● INPUT

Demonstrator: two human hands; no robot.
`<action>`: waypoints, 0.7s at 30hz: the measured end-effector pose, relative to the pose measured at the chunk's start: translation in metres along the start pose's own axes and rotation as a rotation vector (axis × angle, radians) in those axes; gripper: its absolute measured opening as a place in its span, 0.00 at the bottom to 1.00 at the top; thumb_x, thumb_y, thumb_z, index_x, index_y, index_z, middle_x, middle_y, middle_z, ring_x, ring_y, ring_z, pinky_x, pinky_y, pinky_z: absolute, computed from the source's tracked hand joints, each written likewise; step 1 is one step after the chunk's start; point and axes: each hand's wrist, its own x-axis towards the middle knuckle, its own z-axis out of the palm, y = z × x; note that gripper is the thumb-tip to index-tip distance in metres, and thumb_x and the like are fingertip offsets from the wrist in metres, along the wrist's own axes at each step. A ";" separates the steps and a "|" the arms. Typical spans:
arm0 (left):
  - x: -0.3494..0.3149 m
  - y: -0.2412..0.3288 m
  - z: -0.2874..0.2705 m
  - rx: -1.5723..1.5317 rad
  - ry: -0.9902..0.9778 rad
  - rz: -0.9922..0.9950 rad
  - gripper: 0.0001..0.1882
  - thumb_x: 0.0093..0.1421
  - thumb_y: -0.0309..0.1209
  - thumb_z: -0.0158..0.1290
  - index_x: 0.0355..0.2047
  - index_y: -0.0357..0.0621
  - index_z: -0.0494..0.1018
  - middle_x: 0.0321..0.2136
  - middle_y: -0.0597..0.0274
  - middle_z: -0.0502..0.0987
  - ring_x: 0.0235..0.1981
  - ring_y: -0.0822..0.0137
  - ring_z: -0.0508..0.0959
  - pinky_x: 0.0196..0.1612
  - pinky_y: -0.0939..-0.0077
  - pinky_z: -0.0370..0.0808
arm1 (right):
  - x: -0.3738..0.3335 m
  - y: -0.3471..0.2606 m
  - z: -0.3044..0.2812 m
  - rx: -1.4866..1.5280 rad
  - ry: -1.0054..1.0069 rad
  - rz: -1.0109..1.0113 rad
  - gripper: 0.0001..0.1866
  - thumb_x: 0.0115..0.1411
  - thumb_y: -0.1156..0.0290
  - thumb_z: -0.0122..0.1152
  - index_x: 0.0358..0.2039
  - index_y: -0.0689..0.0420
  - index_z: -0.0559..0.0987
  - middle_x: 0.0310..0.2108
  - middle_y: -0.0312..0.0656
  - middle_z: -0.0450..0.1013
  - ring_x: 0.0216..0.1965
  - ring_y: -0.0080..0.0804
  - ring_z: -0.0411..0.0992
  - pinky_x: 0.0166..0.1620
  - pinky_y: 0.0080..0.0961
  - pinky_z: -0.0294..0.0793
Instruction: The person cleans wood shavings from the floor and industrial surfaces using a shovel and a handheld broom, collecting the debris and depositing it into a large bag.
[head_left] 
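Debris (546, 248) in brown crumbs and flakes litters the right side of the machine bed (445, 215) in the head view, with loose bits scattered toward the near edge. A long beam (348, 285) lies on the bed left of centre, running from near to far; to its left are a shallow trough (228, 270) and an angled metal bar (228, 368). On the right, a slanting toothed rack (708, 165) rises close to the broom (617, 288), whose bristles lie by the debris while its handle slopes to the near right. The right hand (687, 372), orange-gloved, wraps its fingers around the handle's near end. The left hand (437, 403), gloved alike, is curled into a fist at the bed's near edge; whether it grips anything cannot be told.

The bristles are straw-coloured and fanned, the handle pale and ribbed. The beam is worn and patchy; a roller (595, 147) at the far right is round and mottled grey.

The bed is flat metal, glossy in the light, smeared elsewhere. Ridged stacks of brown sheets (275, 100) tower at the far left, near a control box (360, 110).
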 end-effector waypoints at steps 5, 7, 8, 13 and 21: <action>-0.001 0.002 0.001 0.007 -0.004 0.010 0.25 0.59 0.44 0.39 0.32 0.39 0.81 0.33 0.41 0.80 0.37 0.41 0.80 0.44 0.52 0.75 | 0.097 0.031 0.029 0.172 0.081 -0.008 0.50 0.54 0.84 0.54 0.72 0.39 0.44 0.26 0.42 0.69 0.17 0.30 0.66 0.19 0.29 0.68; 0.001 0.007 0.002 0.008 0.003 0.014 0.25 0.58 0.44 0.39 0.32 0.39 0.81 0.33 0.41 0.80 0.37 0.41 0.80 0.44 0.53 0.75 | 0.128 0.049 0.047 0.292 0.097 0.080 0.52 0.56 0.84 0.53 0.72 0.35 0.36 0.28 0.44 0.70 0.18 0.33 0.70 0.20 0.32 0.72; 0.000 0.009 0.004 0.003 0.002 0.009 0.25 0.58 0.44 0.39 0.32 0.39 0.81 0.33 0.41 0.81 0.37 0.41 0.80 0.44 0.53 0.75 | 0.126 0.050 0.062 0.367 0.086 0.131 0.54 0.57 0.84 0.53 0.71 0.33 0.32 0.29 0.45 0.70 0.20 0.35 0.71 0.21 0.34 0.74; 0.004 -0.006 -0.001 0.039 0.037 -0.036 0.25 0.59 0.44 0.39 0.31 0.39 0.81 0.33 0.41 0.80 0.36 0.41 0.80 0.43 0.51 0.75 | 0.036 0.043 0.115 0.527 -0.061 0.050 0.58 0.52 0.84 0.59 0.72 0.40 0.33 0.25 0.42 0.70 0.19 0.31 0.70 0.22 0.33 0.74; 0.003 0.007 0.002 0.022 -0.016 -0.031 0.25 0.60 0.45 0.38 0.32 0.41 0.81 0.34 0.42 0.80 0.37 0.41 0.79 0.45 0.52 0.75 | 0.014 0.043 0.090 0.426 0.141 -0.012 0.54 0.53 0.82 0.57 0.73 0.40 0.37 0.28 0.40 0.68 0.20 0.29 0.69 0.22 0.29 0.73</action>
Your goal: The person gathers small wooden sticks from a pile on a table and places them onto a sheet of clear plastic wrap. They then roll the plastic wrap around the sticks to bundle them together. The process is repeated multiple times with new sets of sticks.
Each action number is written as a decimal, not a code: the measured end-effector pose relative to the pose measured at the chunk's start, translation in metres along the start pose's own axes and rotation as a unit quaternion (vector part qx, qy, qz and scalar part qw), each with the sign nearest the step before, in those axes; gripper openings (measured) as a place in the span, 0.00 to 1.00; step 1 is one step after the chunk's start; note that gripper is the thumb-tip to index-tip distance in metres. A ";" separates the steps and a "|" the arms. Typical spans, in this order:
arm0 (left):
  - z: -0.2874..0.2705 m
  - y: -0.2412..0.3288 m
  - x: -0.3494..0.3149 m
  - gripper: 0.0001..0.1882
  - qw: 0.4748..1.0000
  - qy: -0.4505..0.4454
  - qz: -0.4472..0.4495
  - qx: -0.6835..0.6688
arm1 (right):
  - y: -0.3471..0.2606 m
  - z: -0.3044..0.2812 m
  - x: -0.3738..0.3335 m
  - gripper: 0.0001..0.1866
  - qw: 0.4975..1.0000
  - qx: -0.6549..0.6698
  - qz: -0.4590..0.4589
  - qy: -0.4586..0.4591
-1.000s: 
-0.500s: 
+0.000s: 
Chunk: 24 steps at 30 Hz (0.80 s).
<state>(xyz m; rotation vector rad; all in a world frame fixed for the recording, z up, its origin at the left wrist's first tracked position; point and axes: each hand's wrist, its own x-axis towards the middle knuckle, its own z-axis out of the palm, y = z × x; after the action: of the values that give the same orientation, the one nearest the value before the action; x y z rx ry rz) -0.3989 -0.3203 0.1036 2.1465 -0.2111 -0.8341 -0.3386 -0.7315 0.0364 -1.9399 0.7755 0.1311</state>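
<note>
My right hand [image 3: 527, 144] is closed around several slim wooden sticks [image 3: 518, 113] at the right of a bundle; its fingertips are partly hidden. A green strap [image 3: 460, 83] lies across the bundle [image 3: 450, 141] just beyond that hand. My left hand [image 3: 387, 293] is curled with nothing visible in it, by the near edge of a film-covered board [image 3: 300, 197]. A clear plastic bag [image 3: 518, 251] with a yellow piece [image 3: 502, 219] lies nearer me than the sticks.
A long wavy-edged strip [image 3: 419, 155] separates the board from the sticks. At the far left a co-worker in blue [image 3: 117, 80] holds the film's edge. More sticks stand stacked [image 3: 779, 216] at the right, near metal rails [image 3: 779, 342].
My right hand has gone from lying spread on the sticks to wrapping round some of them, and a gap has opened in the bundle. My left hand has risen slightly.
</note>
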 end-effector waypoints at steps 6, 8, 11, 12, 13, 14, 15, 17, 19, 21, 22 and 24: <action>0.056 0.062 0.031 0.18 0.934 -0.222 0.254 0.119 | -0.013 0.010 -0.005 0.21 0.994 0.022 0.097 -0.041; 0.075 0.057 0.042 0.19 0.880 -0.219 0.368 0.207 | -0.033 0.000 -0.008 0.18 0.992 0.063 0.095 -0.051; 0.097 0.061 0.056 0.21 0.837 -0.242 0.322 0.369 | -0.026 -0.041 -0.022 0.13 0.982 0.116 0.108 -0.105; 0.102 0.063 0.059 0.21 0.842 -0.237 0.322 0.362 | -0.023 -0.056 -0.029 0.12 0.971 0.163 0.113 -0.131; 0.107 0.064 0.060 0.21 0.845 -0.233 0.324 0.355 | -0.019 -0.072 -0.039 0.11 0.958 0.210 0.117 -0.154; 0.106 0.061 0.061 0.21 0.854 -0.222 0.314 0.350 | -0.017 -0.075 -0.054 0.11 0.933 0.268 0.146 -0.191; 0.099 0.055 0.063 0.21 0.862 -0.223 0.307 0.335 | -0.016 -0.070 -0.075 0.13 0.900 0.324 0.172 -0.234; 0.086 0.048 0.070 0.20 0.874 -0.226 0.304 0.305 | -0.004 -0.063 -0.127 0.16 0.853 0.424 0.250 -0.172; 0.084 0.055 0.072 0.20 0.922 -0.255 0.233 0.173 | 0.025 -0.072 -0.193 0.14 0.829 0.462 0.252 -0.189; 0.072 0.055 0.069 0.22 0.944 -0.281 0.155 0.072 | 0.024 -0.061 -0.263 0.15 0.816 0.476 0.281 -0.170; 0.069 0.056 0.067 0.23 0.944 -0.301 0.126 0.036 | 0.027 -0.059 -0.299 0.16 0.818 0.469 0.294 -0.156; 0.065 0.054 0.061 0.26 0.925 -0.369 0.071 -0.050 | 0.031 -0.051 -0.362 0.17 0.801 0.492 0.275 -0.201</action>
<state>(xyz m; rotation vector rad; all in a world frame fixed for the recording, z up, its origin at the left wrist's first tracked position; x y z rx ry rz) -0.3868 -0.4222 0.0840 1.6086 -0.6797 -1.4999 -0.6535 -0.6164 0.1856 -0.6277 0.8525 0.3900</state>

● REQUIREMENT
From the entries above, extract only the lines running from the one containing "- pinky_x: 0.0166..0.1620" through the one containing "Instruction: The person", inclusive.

● SOLUTION FOR THIS EXERCISE
  - pinky_x: 0.0166..0.1620
  - pinky_y: 0.0080..0.0961
  - pinky_z: -0.0294..0.0793
Instruction: The person cleans wood shavings from the floor and industrial surfaces using a shovel and a handheld broom, collecting the debris and depositing it into a large bag.

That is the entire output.